As India continues to grow, demand for savings will grow too, particularly among the poor, who were first overlooked by traditional banks when they asked for loans, and now are likely to be overlooked again when they ask for savings accounts. Banks do not serve these clients well because they do not reach to the village green or the slum’s doorstop, precisely the places where MFIs thrive.
In the absence of accepting savings or “thrift,” these lending organizations (known in Indian regulatory parlance as Non-banking Finance Companies, or NBFCs) inevitably look elsewhere for capital. For the last three years, that has been large banks and international venture capital investors, the latter of whom require equity stakes in return for money. These venture capital firms do bring plenty of value to this market (and in full disclosure, I worked for one in India). They do so by injecting large amounts of capital quickly, by demanding stronger, more transparent corporate governance from management, by introducing technology and global best practices, and by bringing legitimacy and attention to the sector.
But venture capitalists alone cannot build microfinance into the industry it needs to be, an industry that serves all the financial needs of the country’s vast poor population. Venture capital remains a cottage industry and it requires significant returns on capital to satisfy the long-holding cycles and high risk associated with its investments. Client savings on the other hand requires much lower costs.
ICICI, India’s largest bank, pays its depositors 5-7% a year on their savings balances. In contrast, banks that lend to MFIs typically require annual interest rates of 12-14%, and venture capital funds generally target annual IRRs of 25% or more on their investments. Among these options, venture money is the most expensive to MFIs trying to build their businesses, but venture investors have been some of the strongest advocates of this industry in India to date, and the most willing to take risk and put up the necessary cash to fuel growth.
Now is the time for this conversation because as the first crop of private equity-backed MFIs near exit in public markets this year, there are grumblings on blogs and in newspapers from industry observers and regulators suggesting that rates of return on invested capital in these MFIs should be capped. That would be a recipe for disaster. Were regulations introduced stipulating limits on how much could be earned on an MFI investment, panic among investors and the ensuing flight of capital would crush whatever good intentions regulators had, leaving MFIs and their clients stranded with few good options for financing. Moreover, such a move would damage the growing stomach investors seem to be developing for India and confidence in its relatively poor, but promising, consumer base.
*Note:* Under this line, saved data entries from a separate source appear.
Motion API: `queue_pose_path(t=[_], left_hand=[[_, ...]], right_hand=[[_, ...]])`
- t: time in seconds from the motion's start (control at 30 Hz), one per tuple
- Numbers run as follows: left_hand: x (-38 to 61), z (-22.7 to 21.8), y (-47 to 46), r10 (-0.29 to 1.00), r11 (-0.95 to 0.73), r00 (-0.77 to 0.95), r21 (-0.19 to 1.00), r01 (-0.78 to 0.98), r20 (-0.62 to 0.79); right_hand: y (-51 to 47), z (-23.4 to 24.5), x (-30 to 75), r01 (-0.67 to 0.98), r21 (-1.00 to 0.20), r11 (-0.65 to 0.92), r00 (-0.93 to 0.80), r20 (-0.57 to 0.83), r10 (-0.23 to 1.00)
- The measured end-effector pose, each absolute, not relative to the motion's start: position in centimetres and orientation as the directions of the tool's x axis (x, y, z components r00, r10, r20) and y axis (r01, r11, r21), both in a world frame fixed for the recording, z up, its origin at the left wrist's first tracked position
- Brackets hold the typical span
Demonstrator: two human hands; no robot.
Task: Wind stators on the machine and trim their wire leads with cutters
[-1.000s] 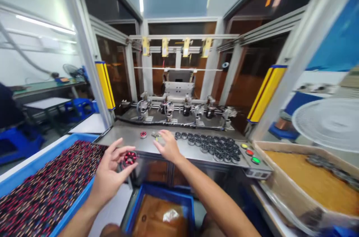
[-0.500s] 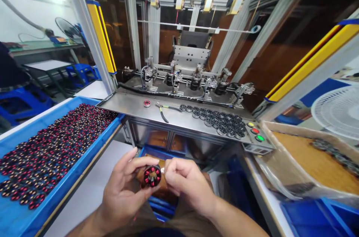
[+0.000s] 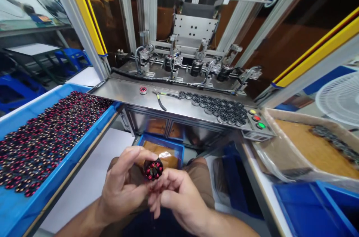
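A small round wound stator (image 3: 153, 169), black with red coils, is pinched between the fingers of my left hand (image 3: 123, 186) low in the middle of the view. My right hand (image 3: 179, 199) is curled right beside it, its fingertips touching the part's lower edge. Both hands hover over my lap, in front of the steel shelf (image 3: 126, 93) of the machine. One more red stator (image 3: 143, 90) and a pair of cutters (image 3: 159, 99) lie on that shelf, beside a heap of dark unwound stators (image 3: 221, 109).
A blue tray (image 3: 92, 128) at left holds many wound stators. A cardboard box (image 3: 308, 147) lined with brown paper sits at right, by three coloured buttons (image 3: 256, 118). A blue bin (image 3: 161, 147) stands under the shelf. Winding spindles (image 3: 196, 65) line the machine's back. A white fan (image 3: 339, 98) is at far right.
My right hand came off the shelf and joined my left at the stator. Both hands then dropped lower toward my lap, and the part is now tilted between the fingers.
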State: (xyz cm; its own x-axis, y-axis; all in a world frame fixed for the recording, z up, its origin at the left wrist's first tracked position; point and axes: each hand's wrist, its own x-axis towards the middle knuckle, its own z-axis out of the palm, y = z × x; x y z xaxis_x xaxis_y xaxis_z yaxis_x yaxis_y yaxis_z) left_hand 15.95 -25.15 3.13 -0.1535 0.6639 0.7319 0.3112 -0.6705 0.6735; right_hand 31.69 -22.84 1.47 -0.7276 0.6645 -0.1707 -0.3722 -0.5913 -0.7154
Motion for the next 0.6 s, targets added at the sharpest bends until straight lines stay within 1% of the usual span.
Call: queue_pose_path(t=[0.13, 0.3, 0.4, 0.5, 0.6], left_hand=[[15.9, 2.7, -24.9, 0.68, -0.634, -0.176, 0.691, 0.347, 0.712], [15.4, 1.9, -25.1, 0.696, -0.598, -0.191, 0.706, 0.378, 0.692], [15.3, 1.6, -25.2, 0.7, -0.595, -0.197, 0.712, 0.372, 0.687], [15.3, 1.8, -25.0, 0.714, -0.583, -0.239, 0.748, 0.315, 0.658], [15.1, 2.4, -24.9, 0.811, -0.485, -0.277, 0.858, 0.17, 0.514]], right_hand=[[-23.1, 2.3, 30.8, -0.375, -0.677, -0.634, -0.69, -0.252, 0.678], [-22.8, 2.3, 30.2, -0.401, -0.679, -0.615, -0.688, -0.22, 0.691], [-23.0, 2.0, 30.1, -0.378, -0.674, -0.635, -0.682, -0.261, 0.683], [-23.3, 1.6, 30.6, -0.327, -0.677, -0.66, -0.696, -0.3, 0.653], [-23.2, 1.3, 31.9, -0.238, -0.723, -0.648, -0.727, -0.31, 0.612]])
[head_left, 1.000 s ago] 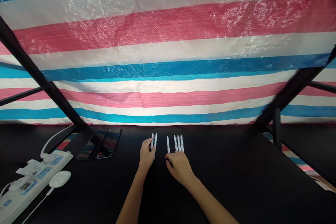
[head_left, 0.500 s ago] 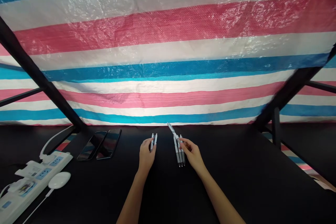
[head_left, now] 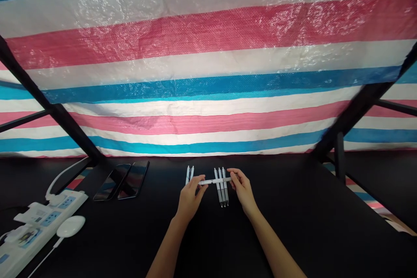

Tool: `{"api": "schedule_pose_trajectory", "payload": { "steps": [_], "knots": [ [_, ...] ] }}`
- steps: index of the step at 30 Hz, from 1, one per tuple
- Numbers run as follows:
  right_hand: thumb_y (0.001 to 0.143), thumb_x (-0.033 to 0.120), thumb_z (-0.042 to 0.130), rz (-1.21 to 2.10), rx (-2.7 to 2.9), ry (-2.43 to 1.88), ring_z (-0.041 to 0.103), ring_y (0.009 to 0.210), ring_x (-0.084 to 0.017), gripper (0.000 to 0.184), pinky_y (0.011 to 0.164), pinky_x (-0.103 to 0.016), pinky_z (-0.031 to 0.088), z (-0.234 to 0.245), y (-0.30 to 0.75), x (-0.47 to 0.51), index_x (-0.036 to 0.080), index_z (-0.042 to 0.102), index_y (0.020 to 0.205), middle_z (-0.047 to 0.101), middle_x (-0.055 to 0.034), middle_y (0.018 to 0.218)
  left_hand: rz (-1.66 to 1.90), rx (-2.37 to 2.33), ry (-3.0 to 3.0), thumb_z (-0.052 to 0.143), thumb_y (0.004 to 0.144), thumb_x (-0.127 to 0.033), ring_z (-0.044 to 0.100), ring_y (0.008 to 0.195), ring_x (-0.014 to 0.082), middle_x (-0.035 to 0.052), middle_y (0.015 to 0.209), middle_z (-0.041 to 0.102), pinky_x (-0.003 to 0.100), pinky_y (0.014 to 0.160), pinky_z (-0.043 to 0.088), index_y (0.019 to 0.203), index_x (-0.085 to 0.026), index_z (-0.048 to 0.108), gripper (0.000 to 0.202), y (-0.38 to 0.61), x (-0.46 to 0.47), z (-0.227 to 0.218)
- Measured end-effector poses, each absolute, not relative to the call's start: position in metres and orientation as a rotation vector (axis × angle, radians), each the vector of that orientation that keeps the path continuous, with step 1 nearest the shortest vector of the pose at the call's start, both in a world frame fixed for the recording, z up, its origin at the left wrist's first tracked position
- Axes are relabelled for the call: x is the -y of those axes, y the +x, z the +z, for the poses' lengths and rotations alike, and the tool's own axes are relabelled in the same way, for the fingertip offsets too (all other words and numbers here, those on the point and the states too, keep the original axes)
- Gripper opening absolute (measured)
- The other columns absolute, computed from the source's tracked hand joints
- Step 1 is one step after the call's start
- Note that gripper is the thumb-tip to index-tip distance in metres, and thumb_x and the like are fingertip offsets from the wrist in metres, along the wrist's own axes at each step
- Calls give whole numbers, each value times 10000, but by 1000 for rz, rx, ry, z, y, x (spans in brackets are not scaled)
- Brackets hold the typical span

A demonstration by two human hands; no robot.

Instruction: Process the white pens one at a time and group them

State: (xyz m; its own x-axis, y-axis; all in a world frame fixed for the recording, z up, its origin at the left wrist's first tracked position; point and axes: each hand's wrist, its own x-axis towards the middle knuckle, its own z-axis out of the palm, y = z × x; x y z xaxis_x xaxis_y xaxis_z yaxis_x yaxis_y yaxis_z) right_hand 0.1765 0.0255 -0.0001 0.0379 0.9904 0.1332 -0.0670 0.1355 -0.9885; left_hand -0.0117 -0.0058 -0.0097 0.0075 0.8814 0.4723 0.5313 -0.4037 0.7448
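Observation:
White pens lie on a black table (head_left: 293,226). Between my hands I hold one white pen (head_left: 215,180) crosswise, just above the table. My left hand (head_left: 190,197) pinches its left end and my right hand (head_left: 241,188) pinches its right end. Under that pen lie three pens (head_left: 222,191) side by side, pointing away from me. Two more pens (head_left: 189,173) lie together just beyond my left hand's fingers.
Two dark phones (head_left: 122,180) lie at the back left. A white power strip (head_left: 35,221) with plugs and a white oval device (head_left: 70,226) sit at the left edge. A striped tarp (head_left: 208,74) hangs behind, with black frame bars (head_left: 355,113) on both sides.
My right hand picked one pen from the row and lifted it, then turned it crosswise. My left hand left the two pens and took hold of its other end.

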Motion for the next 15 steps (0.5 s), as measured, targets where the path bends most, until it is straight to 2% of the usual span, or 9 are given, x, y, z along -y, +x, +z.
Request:
{"api": "schedule_pose_trajectory", "payload": {
  "steps": [5, 12, 15],
  "knots": [
    [755, 587, 540, 1199, 1175, -1050, 318, 387, -88, 432, 413, -217, 231, 0, 177, -26, 181, 574, 899, 352, 84, 413, 1322, -1462, 2175, 461, 882, -297, 635, 755, 151, 37, 858, 678, 245, 677, 499, 955, -217, 621, 194, -9, 6, -10],
    [757, 628, 508, 1368, 1287, -1042, 366, 327, -83, 483, 383, -209, 262, -1, 171, -22, 156, 608, 772, 490, 40, 373, 1416, -1484, 2178, 438, 893, -283, 628, 746, 142, 61, 904, 647, 234, 670, 499, 1005, -203, 620, 228, -8, 9, -6],
    [756, 611, 527, 1393, 1311, -1026, 389, 335, -87, 474, 387, -212, 296, 0, 171, -21, 148, 628, 777, 525, 28, 398, 1405, -1476, 2119, 439, 888, -288, 591, 652, 124, 59, 866, 630, 231, 624, 480, 1023, -198, 621, 244, -9, 9, -5]
  ]
}}
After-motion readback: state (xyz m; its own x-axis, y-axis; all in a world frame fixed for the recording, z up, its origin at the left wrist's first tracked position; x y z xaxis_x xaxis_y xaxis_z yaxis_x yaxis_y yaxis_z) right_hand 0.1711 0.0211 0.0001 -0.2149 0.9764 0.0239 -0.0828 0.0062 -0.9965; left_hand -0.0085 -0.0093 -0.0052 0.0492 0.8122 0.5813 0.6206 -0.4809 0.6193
A much better alternative is for the Indian government to finally unleash the flood of tiny deposits that many poor borrowers in India are so desperate to protect, by allowing MFIs to leverage their existing relationships with these borrowers and accept savings.
Mark Straub is a guest contributor. He is an investment professional with the DFJ Growth Fund and previously worked at Lok Capital, a micro-finance investment fund in New Delhi.